- [Exercise brief]
Pull every line containing "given" out of the material below.
━━ Data ━━
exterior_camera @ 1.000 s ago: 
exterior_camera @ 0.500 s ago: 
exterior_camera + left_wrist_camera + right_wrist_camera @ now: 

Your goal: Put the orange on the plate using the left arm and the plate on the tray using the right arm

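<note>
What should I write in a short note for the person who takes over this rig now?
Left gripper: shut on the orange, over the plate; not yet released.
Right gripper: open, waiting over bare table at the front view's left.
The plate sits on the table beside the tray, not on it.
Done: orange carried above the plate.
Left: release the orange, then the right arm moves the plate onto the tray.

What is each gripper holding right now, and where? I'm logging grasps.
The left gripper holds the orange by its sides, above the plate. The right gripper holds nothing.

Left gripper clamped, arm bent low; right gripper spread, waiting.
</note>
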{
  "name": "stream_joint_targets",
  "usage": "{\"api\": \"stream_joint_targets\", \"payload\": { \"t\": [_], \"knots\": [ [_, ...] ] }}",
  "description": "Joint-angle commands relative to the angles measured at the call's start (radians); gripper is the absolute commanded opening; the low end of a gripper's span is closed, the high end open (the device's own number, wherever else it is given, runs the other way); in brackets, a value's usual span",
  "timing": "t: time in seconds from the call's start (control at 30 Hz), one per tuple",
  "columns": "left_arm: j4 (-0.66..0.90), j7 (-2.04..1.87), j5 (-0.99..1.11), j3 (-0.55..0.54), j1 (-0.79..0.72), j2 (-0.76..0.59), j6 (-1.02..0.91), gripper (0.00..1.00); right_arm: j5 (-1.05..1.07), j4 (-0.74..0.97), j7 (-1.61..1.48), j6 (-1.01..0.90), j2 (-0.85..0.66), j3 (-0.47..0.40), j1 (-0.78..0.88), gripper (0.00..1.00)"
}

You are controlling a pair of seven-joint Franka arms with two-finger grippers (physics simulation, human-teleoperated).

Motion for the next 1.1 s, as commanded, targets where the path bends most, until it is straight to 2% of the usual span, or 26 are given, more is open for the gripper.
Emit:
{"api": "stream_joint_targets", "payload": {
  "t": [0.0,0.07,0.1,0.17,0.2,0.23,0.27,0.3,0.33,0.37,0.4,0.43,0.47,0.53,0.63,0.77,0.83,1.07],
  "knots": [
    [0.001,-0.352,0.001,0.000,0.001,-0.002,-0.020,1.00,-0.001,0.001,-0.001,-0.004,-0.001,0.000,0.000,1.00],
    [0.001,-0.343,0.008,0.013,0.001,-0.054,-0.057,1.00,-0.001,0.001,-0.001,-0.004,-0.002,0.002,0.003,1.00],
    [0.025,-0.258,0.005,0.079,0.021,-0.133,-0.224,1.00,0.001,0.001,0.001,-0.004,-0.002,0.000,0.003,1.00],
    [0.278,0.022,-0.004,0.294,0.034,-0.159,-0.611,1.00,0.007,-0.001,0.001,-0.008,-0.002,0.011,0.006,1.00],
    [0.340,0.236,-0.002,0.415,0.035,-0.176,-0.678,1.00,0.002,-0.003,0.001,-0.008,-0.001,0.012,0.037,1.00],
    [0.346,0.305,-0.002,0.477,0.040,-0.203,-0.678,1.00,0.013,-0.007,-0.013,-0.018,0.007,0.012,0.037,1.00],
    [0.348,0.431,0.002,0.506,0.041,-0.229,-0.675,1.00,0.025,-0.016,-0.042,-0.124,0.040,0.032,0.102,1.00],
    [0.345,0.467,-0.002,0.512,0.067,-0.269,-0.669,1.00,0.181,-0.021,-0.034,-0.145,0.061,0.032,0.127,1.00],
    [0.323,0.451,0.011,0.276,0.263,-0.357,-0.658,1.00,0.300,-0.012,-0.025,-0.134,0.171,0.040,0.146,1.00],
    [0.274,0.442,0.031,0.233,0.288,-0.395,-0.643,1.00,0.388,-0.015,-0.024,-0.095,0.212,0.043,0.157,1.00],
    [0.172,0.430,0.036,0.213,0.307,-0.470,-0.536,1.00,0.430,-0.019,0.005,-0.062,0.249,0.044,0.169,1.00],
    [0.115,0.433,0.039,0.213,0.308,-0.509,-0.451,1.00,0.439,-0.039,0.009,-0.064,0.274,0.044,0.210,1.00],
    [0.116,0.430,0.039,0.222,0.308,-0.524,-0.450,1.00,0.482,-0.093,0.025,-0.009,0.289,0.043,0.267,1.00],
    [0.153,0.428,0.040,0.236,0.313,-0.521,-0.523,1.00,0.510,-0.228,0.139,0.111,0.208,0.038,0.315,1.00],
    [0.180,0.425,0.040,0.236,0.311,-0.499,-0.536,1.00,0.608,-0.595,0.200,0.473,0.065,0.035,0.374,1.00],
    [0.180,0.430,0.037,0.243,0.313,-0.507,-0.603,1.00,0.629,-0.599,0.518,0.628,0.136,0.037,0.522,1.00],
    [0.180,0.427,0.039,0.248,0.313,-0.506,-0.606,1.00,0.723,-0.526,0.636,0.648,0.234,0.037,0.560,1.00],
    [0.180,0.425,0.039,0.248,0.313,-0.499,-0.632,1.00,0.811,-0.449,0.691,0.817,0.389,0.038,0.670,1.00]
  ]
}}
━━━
- [Result for this task]
  "description": "Joint-angle commands relative to the angles measured at the call's start (radians); gripper is the absolute commanded opening; the low end of a gripper's span is closed, the high end open (the device's own number, wherever else it is given, runs the other way); in brackets, a value's usual span",
Motion for the next 1.1 s, as commanded, targets where the path bends most, until it is straight to 2% of the usual span, or 26 are given, more is open for the gripper.

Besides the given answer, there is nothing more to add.